Mais le parti, qui est tellement brocardé dans les réseaux sociaux, au point de ne plus être appelé que « le parti des escrocs et des voleurs » ne semble plus être l’un des rouages essentiels du pouvoir. D’ailleurs lors des dernières élections municipales, ces résultats n’ont pas été excellents.
Pour enrayer cette érosion, il a été proposé d’améliorer l’image du parti en se séparant des brebis galeuses. Les personnes poursuivies pénalement seront suspendues, voire exclues du parti.
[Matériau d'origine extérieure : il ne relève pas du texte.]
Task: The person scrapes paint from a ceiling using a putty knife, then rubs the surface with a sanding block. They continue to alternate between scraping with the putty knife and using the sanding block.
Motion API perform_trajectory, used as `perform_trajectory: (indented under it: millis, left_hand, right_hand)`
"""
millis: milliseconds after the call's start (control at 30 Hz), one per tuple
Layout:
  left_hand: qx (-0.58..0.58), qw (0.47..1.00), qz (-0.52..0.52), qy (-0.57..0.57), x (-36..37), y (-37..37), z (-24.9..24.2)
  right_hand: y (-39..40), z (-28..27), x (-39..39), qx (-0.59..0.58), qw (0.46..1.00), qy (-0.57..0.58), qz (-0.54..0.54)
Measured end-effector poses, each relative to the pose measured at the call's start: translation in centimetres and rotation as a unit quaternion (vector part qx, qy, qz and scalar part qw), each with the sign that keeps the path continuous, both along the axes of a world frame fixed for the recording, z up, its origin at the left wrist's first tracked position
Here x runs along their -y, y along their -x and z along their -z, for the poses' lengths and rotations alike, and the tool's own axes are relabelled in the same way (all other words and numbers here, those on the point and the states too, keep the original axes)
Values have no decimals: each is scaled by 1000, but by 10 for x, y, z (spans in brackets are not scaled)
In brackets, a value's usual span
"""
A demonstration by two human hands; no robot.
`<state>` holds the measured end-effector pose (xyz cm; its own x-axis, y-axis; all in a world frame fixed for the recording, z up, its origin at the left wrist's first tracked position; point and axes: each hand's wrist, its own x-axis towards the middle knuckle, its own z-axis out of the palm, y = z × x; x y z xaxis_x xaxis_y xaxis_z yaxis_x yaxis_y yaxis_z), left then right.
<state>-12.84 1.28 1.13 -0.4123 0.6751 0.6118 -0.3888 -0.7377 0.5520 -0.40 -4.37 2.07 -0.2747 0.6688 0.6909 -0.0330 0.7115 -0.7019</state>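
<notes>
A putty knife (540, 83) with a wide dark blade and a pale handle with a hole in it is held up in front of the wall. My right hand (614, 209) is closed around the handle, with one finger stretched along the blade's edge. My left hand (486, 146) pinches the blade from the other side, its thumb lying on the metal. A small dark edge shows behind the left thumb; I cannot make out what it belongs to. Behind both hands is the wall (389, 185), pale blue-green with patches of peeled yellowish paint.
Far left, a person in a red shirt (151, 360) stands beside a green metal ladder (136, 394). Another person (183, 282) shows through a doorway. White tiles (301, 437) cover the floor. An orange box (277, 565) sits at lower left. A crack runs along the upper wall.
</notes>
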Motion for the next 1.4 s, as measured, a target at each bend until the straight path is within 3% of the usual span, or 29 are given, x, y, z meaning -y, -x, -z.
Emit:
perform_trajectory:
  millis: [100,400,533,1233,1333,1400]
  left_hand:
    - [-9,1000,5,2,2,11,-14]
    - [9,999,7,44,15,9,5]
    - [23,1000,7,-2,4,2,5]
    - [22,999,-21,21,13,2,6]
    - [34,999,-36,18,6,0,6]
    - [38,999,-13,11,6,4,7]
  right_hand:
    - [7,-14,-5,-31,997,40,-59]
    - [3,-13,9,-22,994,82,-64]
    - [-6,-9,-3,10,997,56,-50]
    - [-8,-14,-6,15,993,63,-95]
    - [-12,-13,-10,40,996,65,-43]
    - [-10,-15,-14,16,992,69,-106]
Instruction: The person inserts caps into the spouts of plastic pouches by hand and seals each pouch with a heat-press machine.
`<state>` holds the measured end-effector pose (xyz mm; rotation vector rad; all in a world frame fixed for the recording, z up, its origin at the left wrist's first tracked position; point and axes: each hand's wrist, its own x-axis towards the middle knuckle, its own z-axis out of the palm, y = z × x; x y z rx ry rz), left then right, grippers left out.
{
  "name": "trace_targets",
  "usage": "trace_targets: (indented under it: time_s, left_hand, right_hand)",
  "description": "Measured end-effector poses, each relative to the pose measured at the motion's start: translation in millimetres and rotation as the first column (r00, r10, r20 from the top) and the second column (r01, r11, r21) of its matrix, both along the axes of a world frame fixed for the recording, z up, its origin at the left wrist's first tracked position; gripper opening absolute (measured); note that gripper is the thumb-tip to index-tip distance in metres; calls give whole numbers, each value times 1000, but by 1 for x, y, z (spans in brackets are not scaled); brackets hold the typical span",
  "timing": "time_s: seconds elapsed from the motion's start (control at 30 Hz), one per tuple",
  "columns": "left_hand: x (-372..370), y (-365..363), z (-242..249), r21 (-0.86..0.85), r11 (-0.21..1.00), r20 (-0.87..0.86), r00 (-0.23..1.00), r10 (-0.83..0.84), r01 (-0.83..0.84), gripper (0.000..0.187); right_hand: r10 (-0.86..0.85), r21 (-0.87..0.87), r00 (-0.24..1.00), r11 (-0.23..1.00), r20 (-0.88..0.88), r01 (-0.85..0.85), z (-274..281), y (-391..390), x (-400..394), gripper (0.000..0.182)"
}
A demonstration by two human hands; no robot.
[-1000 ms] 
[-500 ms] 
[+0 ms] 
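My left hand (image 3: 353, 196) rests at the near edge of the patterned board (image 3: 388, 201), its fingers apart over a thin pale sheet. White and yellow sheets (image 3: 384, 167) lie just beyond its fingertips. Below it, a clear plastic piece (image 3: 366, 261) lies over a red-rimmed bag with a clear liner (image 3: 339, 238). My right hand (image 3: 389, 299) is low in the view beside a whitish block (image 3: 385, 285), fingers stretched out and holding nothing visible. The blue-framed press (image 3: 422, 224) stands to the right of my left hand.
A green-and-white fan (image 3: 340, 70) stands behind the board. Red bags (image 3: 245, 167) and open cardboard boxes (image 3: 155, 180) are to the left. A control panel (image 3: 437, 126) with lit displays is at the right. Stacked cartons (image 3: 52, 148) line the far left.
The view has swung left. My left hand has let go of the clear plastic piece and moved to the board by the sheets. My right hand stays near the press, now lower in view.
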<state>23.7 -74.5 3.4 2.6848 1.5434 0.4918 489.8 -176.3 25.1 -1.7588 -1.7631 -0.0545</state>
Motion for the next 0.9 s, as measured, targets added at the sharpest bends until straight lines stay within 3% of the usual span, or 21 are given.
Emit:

Les congressistes ont également évoqué la possibilité d’alliance avec d’autres structures, essentiellement au niveau local.
Ce qui n’est pas sans faire penser à ce qui semble être la nouvelle stratégie de Vladimir Poutine : s’appuyer non par sur un parti, mais un mouvement, plus large, plus hétéroclite aussi, mais à même de lui assurer un appui populaire, et qui ferait oublier « le parti de escrocs et des voleurs ».